WHAT TO WORK ON:
Find "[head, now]" in the material, then return exactly the line containing it and all lines after it to the end, leaving out pictures.

==================================================

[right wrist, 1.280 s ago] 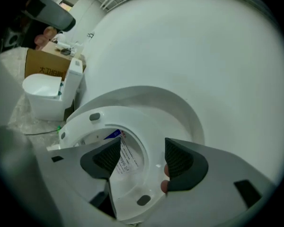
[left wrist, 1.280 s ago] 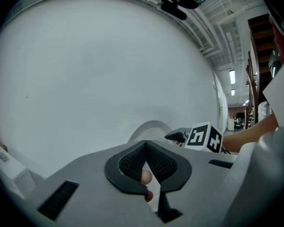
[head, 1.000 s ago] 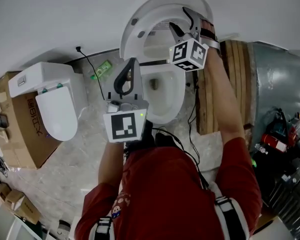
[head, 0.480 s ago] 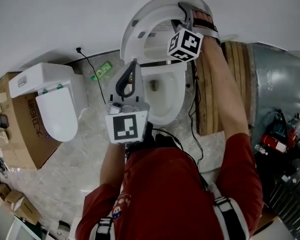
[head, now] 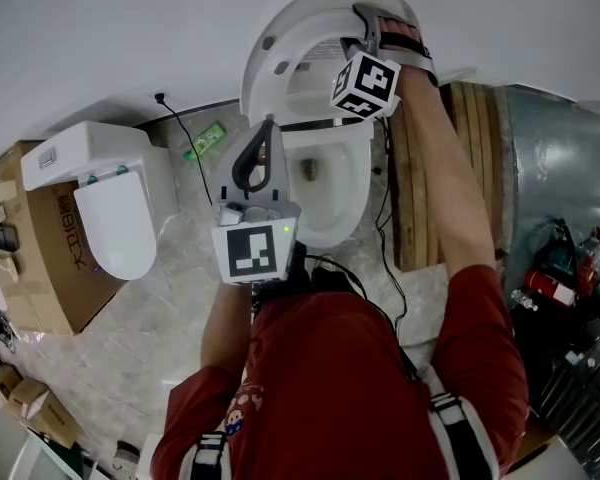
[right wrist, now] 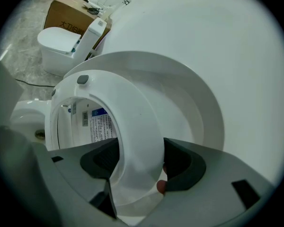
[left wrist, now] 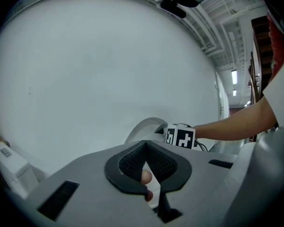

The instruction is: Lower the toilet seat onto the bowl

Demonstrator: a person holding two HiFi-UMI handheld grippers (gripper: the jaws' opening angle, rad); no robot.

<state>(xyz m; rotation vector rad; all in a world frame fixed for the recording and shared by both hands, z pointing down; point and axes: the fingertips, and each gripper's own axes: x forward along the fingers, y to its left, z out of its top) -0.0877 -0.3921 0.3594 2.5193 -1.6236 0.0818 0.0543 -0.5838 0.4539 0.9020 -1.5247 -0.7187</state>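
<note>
At the top of the raised seat [right wrist: 132, 122], pinched the ring between the pads of the right gripper [right wrist: 137, 167]. Had moved that gripper up and inward over the last second, from beside the ring to astride its rim. Held the left gripper [left wrist: 146, 167] pressed together on nothing, above the front of the bowl [head: 325, 234]. Left the seat upright, just before the lid [right wrist: 199, 103], well off the bowl. Judged the grasp made and the lowering not begun; called next for a slow pull forward and down.

A second white toilet [head: 115, 208] stands against a cardboard box [head: 35, 268], wooden planks [head: 420, 198] opposite.
</note>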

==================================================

ANSWER TO THIS EXERCISE:
[head, now] 
[right wrist, now] 
[left wrist, now] 

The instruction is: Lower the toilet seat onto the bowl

Demonstrator: a person holding two HiFi-UMI handheld grippers (gripper: the jaws' opening angle, rad); no robot.

<state>(xyz m; rotation vector rad; all in a world frame fixed for the recording and shared by both hands, z pointing down; point and axes: the fingertips, and each gripper's own axes: x forward along the fingers, y to its left, z out of its top) -0.0877 -0.3921 0.3594 2.5193 -1.6236 0.0818 0.0543 -0.5838 0.4539 0.9020 -1.5247 -0.7187</state>
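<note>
At the top of the raised seat [right wrist: 132, 122], pinched the ring between the pads of the right gripper [right wrist: 137, 167]. Had moved that gripper up and inward over the last second, from beside the ring to astride its rim. Held the left gripper [left wrist: 146, 167] pressed together on nothing, above the front of the bowl [head: 325, 234]. Left the seat upright, just before the lid [right wrist: 199, 103], well off the bowl. Judged the grasp made and the lowering not begun; called next for a slow pull forward and down.

A second white toilet [head: 115, 208] stands against a cardboard box [head: 35, 268], wooden planks [head: 420, 198] opposite.
</note>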

The complete output has now been given.